Does that sound at all familiar? Of course it does. So this may well have been the origin of the game of golf, especially if they found themselves at the farthest reaches of their empire, in a place like Musselburgh where the lie of the land was just crying out for some enterprising centurions to use their building skills and lay out a links.

Mayhap the Romans who settled in Musselburgh left the world a far greater legacy than they expected?

BUT WHAT ABOUT THE CHINESE?

You may ask, am I serious? The answer is decidedly in the affirmative. The Chinese may well have been playing a game that resembled golf as far back as the Song Dynasty (ad 960–1279). That is the thesis of Professor Ling Hongling of Lanzhou University who has discovered documentary evidence in a book called the Dongxuan Records, that shows that this game was played back in ad 945.

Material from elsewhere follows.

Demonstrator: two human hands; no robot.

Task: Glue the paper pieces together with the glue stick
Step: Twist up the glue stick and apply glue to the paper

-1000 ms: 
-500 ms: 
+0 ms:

His thesis is that golf was invented by the Chinese, then exported to Europe by Mongolian travellers in medieval times, who adapted it to become games like chole, colf or jeu de mail.

GOLF RULES!

So there you are, it is not at all clear who invented this game. One suspects that people in virtually every country have played games with sticks and balls and frankly I don’t really see that it matters who was the first to start thwacking away. It is a bit like trying to work out who invented the bagpipes (we know that the ancient Egyptians, the Greeks and the Romans all played a form of bagpipe, but only the Scots developed the Great Highland Bagpipe).

The thing is, although lots of people played games like golf, it was in Scotland that people started using holes on greens and built up a set of convoluted rules that have grown to be more complicated than any legal system in the world. I propose to leave it at that and conclude that even if they didn’t invent the game the Scots deserve to be given credit for being the first to create the organised game of golf.

So there.

Fore!

2

GOLFTIMES

‘History is bunk!’

Henry Ford (1863–1947),

founder of the Ford Motor Company

‘Hell is a bunker in St Andrews.’

Glen Dullan (I have changed his name to preserve some sense of dignity for him),

surgeon and rabbit golfer

All great human activities have accumulated a history and golf has certainly done that, despite the uncertainty of its origins which we discussed in the last chapter. What follows is a quick tour through the years, outlining some of the memorable events that had an impact on the great game.

NOT A GOOD YEAR FOR GOLF – 1457

In 1457 King James II of Scotland (England had to wait until James VI before they could claim a King James I) banned the playing of golf because it interfered with the practice of archery, which was necessary for the defence of the nation.

THE YEAR OF THE FIRST GOLF WIDOW – 1567

Mary, Queen of Scots (1542–87) was the legitimate daughter of King James V. Like her grandfather, King James IV, she liked to venture out on the links. She came in for criticism, however, in 1567 when she went out to play golf after the murder of her husband, Henry Stewart, Lord Darnley. It is not recorded whether it was a good round or not.

SUNDAY CLOSING – 1592

In 1592 the town council of Edinburgh issued a proclamation banning the playing of golf on Sunday, because good people should be listening to the sermons, not gallivanting about enjoying themselves.

Then, in 1610, South Leith Kirk Session suggested that anyone caught playing golf on Sundays should pay a fine of one pound, a substantial fine at that time, which would be paid to the poor. The miscreant golfer would in addition have to confess his sins in church.

YOU CAN DO ANYTHING WHEN YOU ARE A KING

In 1608 King James VI became James I of England and immediately, he had a 7-hole golf course laid out at Blackheath.

In 1618 he proclaimed that golf on Sundays was a good thing after all.